Someone else has mentioned that the French version is 'Qui m'aime me suive,' which, according to my sources (Word Reference), was originally said by Philippe VI of France. It would seem that it is still used colloquially in French when you are doing something and want your friends to join in. My guess is that there is a similar expression expression in Italian. In English, in that context, the closest equivalents might be something like 'Are you with me/Who's with me?' or 'All for one ...!' Here's a link to the French to English translation and forum posts on Word Reference: http://www.wordreference.com/fren/qui%20m'aime and here to the Italian to English (where it says it's a Biblical quote): http://www.wordreference.com/iten/chi%20mi%20ama%20mi%20segua from the one It>En forum post, I think it does have a more modern/colloquial meaning in Italian too.
I'm with you in principle. I still think the Italian (that's what I came across first in the exercise) is better translated as "Whoever loves me..." or "Everyone who loves me..." I still did not come across anything convincing explaining the "If you..." in Duolingo's translation - Gospel passage or not (and I'm all for that).
"Who loves me" so why is the dependent clause subj? And if Chi is "who" then why is it not followS me? I read above the movie translation but for "if" I will include "se." And for "you" is tu. I just keep wondering if this phrase is similar to Italian slang.
It's a colloquial translation, happens with idioms. The literal translation is 'Whoever loves me, follows me." Inferring that if someone should love whoever it is, then they will follow them. The "If you love me, follow me" is not a literal translation, but does convey the meaning quite well.
No, as stated above, NOT literal. My native Italian boss gave me this insight: this is definitely NOT a conditional sentence in Italian, and so the English should not really go in that direction. Following from his conversation, I believe the more literal translation would go like this (and please remember that English - at least American English - has all but forgotten the subjunctive): "(The one) who loves me, let him follow me!" Remember that a standard use of the subjunctive is in wishes or blessings, in earlier times often begun with "Would that ..." or "May..." Hence, my translation of "Let..." I really don't know that this sentence deserves all this attention, but it definitely the subjunctive ("segua" from "seguire") being used here.
Thanks for providing these details. I was already inclined to your view i.e. suggesting that because it is subjunctive the given translation could not be a literal one; but I am still grateful for your more authoritative and detailed contribution!
Sounds more like "sigua" than "segua". That's alright I write with a "pin" myself.
Duo gave me this phrase to complete about 5 times (literally) in one lesson. All were the same format.

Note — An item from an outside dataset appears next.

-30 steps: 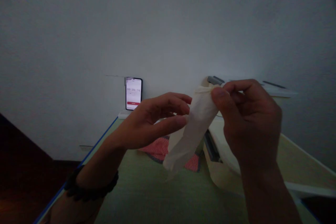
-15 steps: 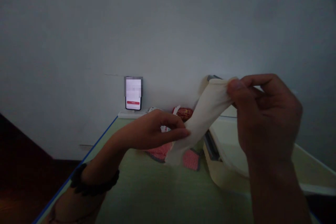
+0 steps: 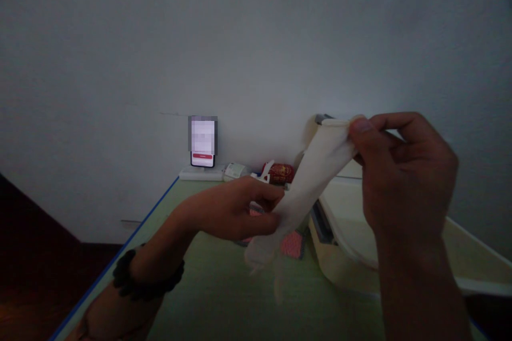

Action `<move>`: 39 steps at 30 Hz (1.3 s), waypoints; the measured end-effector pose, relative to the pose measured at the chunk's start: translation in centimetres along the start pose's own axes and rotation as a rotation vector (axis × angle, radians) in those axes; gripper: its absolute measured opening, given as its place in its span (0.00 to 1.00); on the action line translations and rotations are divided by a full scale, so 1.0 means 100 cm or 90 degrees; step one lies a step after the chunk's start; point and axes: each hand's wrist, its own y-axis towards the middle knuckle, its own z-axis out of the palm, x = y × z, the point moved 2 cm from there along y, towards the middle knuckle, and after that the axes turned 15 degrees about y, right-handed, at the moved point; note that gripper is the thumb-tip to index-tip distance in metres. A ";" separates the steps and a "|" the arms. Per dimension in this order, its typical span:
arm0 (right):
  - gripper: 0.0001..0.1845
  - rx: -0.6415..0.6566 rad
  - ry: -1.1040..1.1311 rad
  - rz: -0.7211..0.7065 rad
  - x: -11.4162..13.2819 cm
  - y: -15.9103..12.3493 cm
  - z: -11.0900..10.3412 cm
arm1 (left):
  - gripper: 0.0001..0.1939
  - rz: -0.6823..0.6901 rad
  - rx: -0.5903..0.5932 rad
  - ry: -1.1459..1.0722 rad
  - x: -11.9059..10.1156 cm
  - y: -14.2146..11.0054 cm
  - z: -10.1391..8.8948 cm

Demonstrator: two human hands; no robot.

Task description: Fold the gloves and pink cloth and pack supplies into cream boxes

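Bimanual handling of a white glove (image 3: 316, 173), as I view it remotely through the head camera. The glove stretches diagonally from right of centre down to the lower middle of the frame, raised in front of the surface (image 3: 216, 298). Its rolled cuff lies uppermost, and its loose, finger-like ends hang lowest, slightly blurred. At centre right I see the right hand (image 3: 406, 170) closed on the cuff, gripping its corner between thumb and forefinger. Left of centre, the left hand (image 3: 236, 210) has its fingers curled, with thumb and forefinger touching the glove's left edge lower down; I cannot tell whether they pinch it firmly. A dark beaded bracelet (image 3: 124, 277) rings the left wrist.

Background, left to right: a lit phone (image 3: 202, 144) stands upright on a white base (image 3: 200, 173), its screen partly pixelated; just beside the base lies a white packet (image 3: 236, 171), and near that a red printed package (image 3: 283, 173). A pink cloth (image 3: 293, 245) lies on the surface, partly hidden by the glove and left hand. At lower right I note a cream container (image 3: 344, 274), partly covered by the right forearm.
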 end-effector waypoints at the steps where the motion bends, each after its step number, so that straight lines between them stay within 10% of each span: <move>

I translated the sentence as "Whoever loves me will follow me", thinking of the implied biblical imperative. Alas, Duo felt that I was incorrect. Anybody think my translation works?
I (a male) translated as "She who loves me, follows me." Duo corrected as "HE who loves me, follows me." Does that make any sense to anyone?
The Italian "chi" is gender neutral. It means here "who" or "whoever". You could translate into ""Whoever loves me ..." if you want to stay gender neutral in English, or even "They who love me ...".
For whatever reason, English does not begin this kind of sentence with a bare "who", but requires "he who" or "she who" or "they who", if not "whoever".
In older English (let's say up till about 75 years ago), it was quite common to use the masculine pronoun for general statements that apply to both sexes. So classically you see a lot of "he who ..." but rareley "she who...". unless you are speaking only of women.
Understood. Thank you. I knew "Chi" was gender-neutral, which is why I thought "She" would work.
It translates "who me love, me follow" if im talking about me, then how is this placed on a second person?
In standard Engish, the translation you are suggesting would be: "Who(ever) loves me follows me".
You are right that that translation does not use the second person ("you").
For whatever reason, DL has chosen a very non-literal translation as its featured translation. However, I believe DL will also accept "who loves me follows me" or "who loves me should follow me".
where in the Italian sentence is the conditional conjunction IF? isn't chi a pronoun?
The is no "if" in the Italian we are given. The DL Engish translation here is not literal. The literal translation into English is more like "He who loves me should follow me" or "Whoever loves me should follow me".
I am in level "idioms" How can we know the meaning of this idioms if we never learnt them. May be I miss some thing when learning ?
I suppose that this sentence was taken from Mylène Farmer's song "L'amour n'est rien" – "Qui m'aime me suive !", but of course, it may be a pure coincidence and nothing else. Yet, I simply love it. :)
I think "love me or leave me" should be accepted here - it has exactly the same idiomatic meaning.
"Follow me if you love me" was not accepted. Thought that was a decent translation...
Pardon! You're right. I mixed up an 'a' and 'i' order. It's actually: "Se mi ami, mi segua." But what I was more focused on to say was, that "chi" shouldn't be used here, but "se."
I thought, we were learning Italian here and not the quotes from the Bible. :) Anyway, thank you!
It's not only a quote. It's a common way to speak in italian. Everyone could use this sentence..
Ariaflame, I agree with you except for one detail. I think the Italian 'segua' here is subjunctive but not necessarily imperative. So I would not use the English imperative 'follow me' but a non-imperative translation of the Italian subjunctive: '(He) who loves me, follows/should follow me.'
"Se (lui) mi ama, (tu) mi segui" it's uncorrect. In this case subject of loving and following is the same. Coloro (quelli) che mi amano dovrebbero seguirmi.